Hedging transactions also involve the risk that counterparties,
which generally are financial institutions, may be unable to
satisfy their obligations to us. Although we have entered into
hedging contracts with multiple counterparties to mitigate our
exposure to any individual counterparty, if any of our
counterparties were to default on its obligations to us under
the hedging contracts or seek bankruptcy protection, it could
have a material adverse effect on our ability to fund our
planned activities and could result in a larger percentage of
our future production being subject to commodity price changes.
In addition, in poor economic environments and tight financial
markets, the risk of a counterparty default is heightened, and
it is possible that fewer counterparties will participate in
future hedging transactions, which could result in greater
concentration of our exposure to any one counterparty or a
larger percentage of our future production being subject to
commodity price changes.
Federal legislation regarding derivatives could have an
adverse effect on our ability and cost of entering into
derivative transactions. On July 21,
2010, the President signed into law the Dodd-Frank Wall Street
Reform and Consumer Protection Act (the Dodd-Frank Reform Act),
which, among other provisions, establishes federal oversight and
regulation of the
over-the-counter
derivatives market and entities that participate in that market.

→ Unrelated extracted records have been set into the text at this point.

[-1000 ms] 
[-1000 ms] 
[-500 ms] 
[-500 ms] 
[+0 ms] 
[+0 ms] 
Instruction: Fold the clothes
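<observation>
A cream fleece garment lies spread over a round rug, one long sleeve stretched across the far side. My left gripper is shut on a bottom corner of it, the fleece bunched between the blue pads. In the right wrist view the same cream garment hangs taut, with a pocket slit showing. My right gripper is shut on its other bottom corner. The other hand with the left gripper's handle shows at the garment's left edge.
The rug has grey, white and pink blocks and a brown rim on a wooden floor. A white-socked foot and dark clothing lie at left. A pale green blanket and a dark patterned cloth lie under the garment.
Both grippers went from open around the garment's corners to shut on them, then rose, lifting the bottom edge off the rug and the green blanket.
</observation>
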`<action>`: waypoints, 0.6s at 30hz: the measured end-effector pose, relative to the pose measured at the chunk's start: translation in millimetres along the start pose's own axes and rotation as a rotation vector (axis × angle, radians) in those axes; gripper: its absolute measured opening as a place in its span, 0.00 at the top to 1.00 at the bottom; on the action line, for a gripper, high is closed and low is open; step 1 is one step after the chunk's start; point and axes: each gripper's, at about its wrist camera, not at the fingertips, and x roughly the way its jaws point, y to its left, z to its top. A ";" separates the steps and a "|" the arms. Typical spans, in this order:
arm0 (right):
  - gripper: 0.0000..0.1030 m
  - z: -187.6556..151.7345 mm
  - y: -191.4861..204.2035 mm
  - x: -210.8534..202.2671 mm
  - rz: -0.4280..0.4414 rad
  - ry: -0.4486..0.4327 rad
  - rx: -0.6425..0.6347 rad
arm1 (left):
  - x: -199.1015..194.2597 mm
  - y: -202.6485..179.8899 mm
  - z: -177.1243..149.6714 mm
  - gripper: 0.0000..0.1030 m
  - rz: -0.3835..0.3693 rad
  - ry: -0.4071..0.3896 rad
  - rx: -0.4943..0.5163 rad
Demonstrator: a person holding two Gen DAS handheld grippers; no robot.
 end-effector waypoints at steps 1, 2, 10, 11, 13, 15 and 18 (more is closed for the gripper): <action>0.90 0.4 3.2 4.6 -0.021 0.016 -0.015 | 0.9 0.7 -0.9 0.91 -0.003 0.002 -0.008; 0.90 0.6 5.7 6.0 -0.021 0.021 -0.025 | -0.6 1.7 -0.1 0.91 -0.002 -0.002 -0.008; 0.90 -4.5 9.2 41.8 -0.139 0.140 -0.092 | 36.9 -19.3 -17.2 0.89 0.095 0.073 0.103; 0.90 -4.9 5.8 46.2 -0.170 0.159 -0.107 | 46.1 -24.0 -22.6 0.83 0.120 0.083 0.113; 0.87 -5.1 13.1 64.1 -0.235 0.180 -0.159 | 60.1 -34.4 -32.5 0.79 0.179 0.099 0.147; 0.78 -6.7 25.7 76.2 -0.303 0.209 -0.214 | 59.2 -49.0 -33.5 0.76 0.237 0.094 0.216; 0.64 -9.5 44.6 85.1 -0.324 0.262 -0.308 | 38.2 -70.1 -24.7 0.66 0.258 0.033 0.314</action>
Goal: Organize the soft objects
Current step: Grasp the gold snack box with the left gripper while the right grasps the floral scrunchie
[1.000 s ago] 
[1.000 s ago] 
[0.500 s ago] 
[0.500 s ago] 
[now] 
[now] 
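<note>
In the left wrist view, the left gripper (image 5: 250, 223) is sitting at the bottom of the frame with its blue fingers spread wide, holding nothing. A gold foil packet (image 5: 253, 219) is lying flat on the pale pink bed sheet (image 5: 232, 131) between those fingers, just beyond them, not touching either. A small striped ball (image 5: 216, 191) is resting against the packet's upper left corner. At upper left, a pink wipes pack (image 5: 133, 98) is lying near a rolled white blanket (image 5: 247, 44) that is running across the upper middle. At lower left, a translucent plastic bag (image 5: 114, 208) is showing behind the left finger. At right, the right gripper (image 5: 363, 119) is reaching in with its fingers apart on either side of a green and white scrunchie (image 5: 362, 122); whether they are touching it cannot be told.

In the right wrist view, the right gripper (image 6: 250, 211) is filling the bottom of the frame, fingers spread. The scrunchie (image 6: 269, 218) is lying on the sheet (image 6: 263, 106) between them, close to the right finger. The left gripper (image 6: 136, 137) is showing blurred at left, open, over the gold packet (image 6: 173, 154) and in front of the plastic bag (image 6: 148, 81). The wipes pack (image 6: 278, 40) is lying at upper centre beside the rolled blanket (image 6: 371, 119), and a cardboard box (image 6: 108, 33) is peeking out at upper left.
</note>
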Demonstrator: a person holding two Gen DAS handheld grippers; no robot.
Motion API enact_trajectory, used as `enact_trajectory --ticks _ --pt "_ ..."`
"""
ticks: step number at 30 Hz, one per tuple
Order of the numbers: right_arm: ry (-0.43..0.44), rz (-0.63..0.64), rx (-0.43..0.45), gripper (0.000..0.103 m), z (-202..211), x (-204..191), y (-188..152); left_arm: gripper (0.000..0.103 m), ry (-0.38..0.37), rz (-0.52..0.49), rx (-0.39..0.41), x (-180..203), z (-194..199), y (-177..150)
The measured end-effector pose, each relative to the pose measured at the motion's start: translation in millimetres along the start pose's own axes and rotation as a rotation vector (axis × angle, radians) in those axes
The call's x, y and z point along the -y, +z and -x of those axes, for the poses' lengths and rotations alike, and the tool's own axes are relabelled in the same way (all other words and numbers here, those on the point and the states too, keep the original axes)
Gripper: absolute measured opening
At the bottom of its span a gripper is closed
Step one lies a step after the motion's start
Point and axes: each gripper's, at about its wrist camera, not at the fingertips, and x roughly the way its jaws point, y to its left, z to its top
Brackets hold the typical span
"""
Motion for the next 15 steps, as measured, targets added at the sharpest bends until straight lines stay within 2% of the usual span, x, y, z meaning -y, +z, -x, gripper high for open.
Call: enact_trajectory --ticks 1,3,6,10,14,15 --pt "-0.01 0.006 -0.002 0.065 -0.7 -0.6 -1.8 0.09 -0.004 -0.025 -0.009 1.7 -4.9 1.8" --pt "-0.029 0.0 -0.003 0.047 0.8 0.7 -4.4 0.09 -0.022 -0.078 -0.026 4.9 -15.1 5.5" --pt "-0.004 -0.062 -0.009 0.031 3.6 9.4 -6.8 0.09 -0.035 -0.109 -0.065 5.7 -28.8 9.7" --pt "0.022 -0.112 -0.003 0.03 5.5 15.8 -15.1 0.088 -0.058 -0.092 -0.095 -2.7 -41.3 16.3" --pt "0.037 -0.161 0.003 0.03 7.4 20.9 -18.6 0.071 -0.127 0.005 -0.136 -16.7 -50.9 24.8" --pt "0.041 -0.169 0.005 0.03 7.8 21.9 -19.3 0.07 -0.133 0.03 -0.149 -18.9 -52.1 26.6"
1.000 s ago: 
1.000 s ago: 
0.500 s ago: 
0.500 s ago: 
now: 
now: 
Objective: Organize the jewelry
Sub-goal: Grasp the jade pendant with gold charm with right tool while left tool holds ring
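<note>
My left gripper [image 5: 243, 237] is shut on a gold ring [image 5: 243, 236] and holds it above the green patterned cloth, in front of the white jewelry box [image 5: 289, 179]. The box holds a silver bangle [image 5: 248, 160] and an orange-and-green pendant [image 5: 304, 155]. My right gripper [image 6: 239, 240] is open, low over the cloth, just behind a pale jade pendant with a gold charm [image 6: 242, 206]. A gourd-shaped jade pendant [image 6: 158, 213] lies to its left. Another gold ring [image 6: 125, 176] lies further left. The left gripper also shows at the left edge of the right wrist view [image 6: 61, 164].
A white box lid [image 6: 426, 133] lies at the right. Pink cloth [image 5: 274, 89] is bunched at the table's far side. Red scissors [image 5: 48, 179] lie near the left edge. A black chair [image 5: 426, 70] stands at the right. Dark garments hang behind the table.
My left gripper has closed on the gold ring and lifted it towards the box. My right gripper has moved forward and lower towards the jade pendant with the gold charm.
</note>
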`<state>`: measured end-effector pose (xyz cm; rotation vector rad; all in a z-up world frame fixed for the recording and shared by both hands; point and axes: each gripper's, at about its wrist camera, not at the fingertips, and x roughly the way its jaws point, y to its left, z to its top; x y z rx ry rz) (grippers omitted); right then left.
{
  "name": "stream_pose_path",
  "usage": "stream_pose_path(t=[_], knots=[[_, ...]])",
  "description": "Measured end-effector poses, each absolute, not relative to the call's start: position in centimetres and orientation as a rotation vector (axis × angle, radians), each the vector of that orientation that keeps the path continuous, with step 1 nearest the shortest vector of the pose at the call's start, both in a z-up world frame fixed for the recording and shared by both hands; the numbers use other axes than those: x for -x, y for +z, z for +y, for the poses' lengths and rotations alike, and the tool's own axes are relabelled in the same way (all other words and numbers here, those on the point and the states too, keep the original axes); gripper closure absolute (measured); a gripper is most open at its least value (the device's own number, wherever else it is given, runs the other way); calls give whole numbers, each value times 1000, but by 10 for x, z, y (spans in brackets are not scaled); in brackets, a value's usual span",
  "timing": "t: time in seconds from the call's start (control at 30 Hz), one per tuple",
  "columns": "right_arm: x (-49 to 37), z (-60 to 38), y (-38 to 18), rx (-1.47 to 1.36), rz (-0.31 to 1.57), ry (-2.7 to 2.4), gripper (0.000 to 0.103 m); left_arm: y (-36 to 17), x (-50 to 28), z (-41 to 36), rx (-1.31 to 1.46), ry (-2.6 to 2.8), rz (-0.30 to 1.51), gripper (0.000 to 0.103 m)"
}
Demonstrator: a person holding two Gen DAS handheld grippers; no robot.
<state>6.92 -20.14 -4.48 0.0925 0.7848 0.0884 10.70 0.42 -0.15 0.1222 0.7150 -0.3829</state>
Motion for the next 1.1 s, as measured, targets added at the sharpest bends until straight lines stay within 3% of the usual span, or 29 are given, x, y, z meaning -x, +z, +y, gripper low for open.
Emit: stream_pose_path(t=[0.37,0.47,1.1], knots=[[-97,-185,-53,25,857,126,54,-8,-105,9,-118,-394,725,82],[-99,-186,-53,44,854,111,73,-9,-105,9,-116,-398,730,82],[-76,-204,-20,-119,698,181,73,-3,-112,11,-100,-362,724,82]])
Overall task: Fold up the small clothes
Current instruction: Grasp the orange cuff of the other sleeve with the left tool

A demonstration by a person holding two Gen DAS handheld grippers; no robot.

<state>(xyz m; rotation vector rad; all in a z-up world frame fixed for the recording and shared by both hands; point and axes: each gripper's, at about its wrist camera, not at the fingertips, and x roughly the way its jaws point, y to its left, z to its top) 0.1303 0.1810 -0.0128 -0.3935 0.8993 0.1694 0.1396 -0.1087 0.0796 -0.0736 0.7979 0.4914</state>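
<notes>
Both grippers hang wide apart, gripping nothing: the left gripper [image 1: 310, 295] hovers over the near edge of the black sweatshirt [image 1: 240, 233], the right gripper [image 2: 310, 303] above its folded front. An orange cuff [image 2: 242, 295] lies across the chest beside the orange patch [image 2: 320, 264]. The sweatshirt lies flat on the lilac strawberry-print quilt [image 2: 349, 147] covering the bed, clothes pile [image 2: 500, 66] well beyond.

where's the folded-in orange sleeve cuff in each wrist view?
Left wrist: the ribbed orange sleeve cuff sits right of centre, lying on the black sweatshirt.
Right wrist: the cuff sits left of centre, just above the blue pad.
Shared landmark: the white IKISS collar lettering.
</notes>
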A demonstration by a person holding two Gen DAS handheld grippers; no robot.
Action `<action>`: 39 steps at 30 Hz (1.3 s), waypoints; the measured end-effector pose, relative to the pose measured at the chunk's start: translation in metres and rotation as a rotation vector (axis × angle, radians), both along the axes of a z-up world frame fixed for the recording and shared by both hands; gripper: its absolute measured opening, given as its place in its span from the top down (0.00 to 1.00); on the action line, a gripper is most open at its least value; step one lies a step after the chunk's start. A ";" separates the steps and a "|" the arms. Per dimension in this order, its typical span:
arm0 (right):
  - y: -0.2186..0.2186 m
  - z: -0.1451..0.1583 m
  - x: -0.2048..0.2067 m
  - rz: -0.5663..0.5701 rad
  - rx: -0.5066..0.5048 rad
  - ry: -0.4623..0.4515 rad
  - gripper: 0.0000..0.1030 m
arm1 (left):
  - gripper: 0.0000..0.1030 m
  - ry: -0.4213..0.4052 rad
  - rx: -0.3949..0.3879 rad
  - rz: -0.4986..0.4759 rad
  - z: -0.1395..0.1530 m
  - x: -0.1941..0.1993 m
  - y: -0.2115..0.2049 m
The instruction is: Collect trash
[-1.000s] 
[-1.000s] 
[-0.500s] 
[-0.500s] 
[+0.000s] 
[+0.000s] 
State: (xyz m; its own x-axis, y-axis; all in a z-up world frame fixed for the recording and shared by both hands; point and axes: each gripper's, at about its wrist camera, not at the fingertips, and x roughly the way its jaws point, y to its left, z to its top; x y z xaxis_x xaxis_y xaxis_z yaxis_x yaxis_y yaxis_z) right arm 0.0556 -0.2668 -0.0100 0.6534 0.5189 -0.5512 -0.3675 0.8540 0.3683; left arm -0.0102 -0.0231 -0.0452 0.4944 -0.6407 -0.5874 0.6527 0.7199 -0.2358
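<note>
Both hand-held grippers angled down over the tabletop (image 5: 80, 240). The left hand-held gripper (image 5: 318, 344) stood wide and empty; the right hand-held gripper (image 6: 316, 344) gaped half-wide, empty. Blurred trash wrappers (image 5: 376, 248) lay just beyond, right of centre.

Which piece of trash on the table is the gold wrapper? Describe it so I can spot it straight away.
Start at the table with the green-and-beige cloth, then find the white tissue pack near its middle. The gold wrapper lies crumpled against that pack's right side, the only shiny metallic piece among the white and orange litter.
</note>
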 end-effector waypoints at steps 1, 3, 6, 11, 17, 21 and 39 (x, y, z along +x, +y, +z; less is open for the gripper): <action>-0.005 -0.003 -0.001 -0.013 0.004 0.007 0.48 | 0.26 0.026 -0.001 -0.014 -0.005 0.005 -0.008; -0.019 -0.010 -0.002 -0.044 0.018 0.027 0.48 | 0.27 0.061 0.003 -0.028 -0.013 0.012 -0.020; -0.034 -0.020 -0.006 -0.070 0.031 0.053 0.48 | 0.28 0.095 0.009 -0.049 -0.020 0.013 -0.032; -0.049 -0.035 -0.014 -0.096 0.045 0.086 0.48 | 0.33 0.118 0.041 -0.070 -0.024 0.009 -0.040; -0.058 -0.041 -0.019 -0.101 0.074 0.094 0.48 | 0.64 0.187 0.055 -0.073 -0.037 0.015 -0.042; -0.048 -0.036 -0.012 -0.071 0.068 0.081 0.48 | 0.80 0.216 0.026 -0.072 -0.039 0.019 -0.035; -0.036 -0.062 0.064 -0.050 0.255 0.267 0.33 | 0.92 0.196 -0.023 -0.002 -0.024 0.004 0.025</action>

The new legislation requires the Commodities Futures Trading
Commission (the CFTC) and the SEC to promulgate rules and
regulations implementing the new legislation within
360 days from the date of enactment. On October 1,
2010, the CFTC introduced its first series of proposed rules
coming out of the Dodd-Frank Reform Act. The effect of the
proposed rules and any additional regulations on our business is
currently uncertain. Of particular concern, the Dodd-Frank
Reform Act does not explicitly exempt end users (such as us)
from the requirements to post margins in connection with hedging
activities. While several senators have indicated that it was
not the intent of the Act to require margins from end users, the
exemption is not in the act. The new requirements to be enacted,
to the extent applicable to us or our derivatives
counterparties, may result in increased costs and cash
collateral requirements for the types of derivative instruments
we use to hedge and otherwise manage our financial and
commercial risks related to fluctuations in oil and gas
commodity prices. Any of the foregoing consequences would cause
us to reconsider our hedging activities and may limit our
ability to mitigate any fluctuations in oil and gas prices,
which could have a material adverse effect on our consolidated
financial position, results of operations and cash flows.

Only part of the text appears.